Guillaume De Lorris. Le Roman de la Rose. El libro de la Rosa

A primeira parte do Roman de la Rose, redigida por Guillaume de Lorris, é antes de tudo uma arte de amar, como o próprio escritor declara desde o início.

Seguindo Rita Lejeune, a obra de Guillaume de Lorris articula-se em torno de sete núcleos fundamentais e um breve prólogo.

O final da obra permanece incerto, sendo possível apenas conjecturar dois desfechos alternativos.

A obra necessariamente terminaria com o despertar do poeta, fechando o quadro narrativo aberto no início do Roman de la Rose.

O protagonista percorre os jardins, recebe os conselhos do Amor e é vítima da inimizade do Ciúme, numa estrutura narrativa típica do romance medieval de busca ou demanda.

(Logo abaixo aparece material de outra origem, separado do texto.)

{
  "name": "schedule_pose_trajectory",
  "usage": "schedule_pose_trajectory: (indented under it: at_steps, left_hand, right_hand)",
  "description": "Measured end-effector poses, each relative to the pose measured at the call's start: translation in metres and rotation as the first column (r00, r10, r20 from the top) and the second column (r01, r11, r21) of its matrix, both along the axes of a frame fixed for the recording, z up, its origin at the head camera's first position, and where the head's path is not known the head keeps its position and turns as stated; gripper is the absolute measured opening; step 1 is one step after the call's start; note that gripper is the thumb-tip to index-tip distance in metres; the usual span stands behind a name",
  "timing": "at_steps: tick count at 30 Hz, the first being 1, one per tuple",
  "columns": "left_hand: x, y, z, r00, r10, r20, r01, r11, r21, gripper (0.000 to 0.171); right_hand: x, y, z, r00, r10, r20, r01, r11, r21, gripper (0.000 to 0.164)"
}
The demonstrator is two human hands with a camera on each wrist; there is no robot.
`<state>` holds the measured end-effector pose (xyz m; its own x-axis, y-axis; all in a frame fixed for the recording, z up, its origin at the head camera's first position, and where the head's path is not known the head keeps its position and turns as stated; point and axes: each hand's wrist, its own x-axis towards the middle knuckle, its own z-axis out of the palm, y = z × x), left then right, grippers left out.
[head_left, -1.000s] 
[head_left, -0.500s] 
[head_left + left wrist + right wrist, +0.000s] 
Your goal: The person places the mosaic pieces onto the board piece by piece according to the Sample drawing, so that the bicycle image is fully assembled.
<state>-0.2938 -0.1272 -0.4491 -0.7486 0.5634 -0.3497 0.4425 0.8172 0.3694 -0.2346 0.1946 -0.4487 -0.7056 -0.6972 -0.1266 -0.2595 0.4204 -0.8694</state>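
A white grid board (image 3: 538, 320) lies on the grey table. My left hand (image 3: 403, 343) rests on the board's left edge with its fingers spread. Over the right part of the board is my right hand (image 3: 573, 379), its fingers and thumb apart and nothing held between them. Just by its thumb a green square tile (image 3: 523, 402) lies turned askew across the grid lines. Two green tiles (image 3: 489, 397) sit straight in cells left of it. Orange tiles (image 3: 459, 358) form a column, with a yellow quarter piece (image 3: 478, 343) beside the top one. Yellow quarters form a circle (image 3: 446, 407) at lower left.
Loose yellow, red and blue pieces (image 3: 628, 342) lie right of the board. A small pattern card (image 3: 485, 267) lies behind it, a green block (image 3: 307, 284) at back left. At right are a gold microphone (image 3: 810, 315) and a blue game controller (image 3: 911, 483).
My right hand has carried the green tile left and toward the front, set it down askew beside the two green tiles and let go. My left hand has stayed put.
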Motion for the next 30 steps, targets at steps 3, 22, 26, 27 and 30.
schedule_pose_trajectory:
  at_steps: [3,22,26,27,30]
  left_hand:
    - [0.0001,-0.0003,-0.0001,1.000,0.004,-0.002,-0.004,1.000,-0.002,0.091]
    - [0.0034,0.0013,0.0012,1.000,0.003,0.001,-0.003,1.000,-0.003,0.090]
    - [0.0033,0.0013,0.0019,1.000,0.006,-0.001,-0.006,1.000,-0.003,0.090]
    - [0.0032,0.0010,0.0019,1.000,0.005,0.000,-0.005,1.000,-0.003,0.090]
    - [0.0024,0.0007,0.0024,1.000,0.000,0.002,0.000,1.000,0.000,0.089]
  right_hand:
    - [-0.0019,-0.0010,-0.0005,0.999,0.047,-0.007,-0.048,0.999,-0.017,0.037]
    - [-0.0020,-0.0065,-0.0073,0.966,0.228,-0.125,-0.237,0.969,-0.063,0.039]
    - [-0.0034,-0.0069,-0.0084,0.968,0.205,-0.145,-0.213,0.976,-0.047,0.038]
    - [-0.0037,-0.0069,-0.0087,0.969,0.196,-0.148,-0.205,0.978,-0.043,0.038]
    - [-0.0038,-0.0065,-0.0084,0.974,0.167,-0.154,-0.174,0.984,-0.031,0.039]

O desdobramento do personagem feminino em personificações alegóricas permite certa objetividade na análise do amor, ao mesmo tempo que o lirismo do poeta intervém na interpretação de suas próprias vivências.

Guillaume de Lorris teve notáveis precursores na tradição alegórica, tanto latina quanto vernácula.

O cenário da narrativa possui, segundo C. S. Lewis em seu livro clássico sobre a alegoria de amor, um sentido literal e um sentido alegórico distintos.

O comportamento do enamorado segue uma gradação precisa, segundo os tratadistas do amor desde o século XII.

O momento em que o enamorado decide confessar seu amor marca uma inflexão na narrativa, desencadeando resistências alegóricas diversas.

Após o afastamento imposto pela amada, o poeta reflete sobre o amor, busca um confidente e retoma a relação de forma mais contida.

O enamorado pede um beijo à amada, que, apesar do temor de pecar contra a castidade, acaba por concedê-lo.

A partir desse momento, elementos externos à relação intervêm, levando ao fechamento alegórico da obra no ponto em que o texto se interrompe.